DIRECTIONS FOR THIS TASK: Beneath this instruction is a listing. Transcribe from it only the stretch from the line with "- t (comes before" through the line with "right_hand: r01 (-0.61", both end lines included, exactly as written.
• • • •
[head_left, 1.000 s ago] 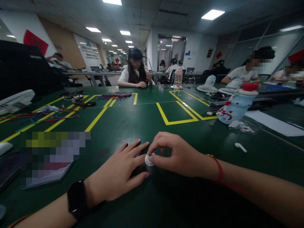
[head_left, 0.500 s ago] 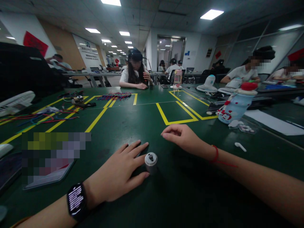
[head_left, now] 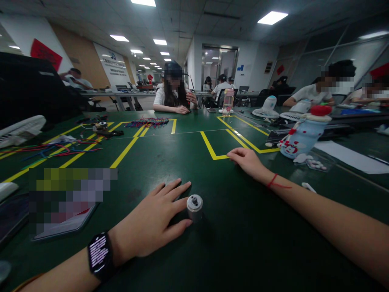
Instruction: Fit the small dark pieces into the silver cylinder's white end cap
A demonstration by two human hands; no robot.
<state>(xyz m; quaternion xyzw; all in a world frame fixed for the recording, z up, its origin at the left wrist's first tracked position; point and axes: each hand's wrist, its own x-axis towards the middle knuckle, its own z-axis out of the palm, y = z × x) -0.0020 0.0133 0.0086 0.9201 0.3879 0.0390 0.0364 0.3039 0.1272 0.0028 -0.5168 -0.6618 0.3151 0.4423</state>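
Observation:
A small silvery cylinder (head_left: 195, 210), which looks like a small motor with a short shaft on top, stands upright on the green table. My left hand (head_left: 158, 217) lies flat beside it with the fingers spread. Its index fingertip reaches the cylinder's left side, and the thumb tip is close to its base; the hand is not wrapped round it. Farther off to the right, my right hand (head_left: 247, 161) hovers low near the front corner of a yellow tape outline (head_left: 215, 156). Its fingers are curled together in a pinch, and whatever is between the tips, if anything, is hidden.
Right of my right hand stand a blue bottle with a red top (head_left: 306, 136), a small clear bag (head_left: 314, 163) and a white earbud (head_left: 308, 187). Coloured wires (head_left: 147, 123) lie at the far left-centre. A clear-edged sheet (head_left: 67, 227) is left. Another person (head_left: 172, 91) sits opposite.
My right hand has moved away from me and to the right, up to the tape corner, its forearm now partly covering the earbud. My left hand and the cylinder have stayed in place.

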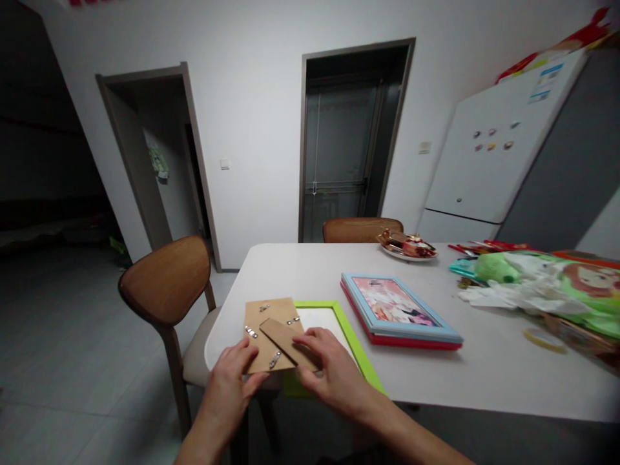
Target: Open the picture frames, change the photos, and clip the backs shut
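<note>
A brown picture frame backing board [255, 312] with several metal clips and an angled stand leg [279, 338] is held up near the table's front edge. My left hand [228, 374] grips its lower left edge, thumb below and fingers on the side. My right hand [329, 371] is closed on the stand leg and the board's lower right side. Partly behind the board and my right hand lies a lime green picture frame [346, 323] with a white surface inside. Its lower part juts past the table edge.
To the right, a light blue picture frame [426, 330] with a pink picture lies on a red one [411, 343]. A plate of snacks [409, 255], green plastic packaging [537, 271] and a roll of tape [545, 341] are on the white table [300, 268]. A wooden chair [167, 284] stands left.
</note>
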Tool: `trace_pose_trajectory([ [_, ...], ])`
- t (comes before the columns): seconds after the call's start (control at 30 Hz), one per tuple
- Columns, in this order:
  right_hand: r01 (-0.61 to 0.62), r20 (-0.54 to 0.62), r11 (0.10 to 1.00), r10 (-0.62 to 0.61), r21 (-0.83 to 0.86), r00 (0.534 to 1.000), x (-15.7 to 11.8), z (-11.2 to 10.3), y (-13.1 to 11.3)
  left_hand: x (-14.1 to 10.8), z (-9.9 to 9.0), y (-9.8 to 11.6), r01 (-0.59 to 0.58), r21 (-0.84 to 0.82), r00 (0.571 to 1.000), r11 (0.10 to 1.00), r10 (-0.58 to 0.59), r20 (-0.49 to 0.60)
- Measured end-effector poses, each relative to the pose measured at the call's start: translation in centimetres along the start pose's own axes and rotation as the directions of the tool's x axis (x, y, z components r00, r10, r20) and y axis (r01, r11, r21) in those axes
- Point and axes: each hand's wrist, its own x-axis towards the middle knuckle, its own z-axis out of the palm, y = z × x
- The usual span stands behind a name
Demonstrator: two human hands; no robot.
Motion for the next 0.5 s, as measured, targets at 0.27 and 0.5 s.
trace_pose_trajectory([
  [0.27, -0.150, 0.019, 0.969, 0.156, -0.195, 0.988, -3.8, -4.4, 5.3, 1.4, 5.0, 5.7, -0.066, -0.092, 0.959, 0.994, 0.089, 0.269],
  [0.5, -0.107, 0.031, 0.947, 0.122, -0.303, 0.992, -4.0, -2.4, 7.9, 2.0, 5.8, 5.6, -0.106, -0.058, 0.934, 0.993, 0.119, 0.338],
])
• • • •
SOLUTION FOR THIS EXERCISE:
- t (comes before the columns): seconds after the call's start (control at 30 Hz), one per tuple
- Columns, in this order:
  right_hand: r01 (-0.61 to 0.62), r20 (-0.54 to 0.62), r11 (0.10 to 1.00), r10 (-0.62 to 0.61), r21 (-0.83 to 0.86), r00 (0.534 to 1.000), x (-15.7 to 11.8), z (-11.2 to 10.3), y (-13.1 to 11.3)

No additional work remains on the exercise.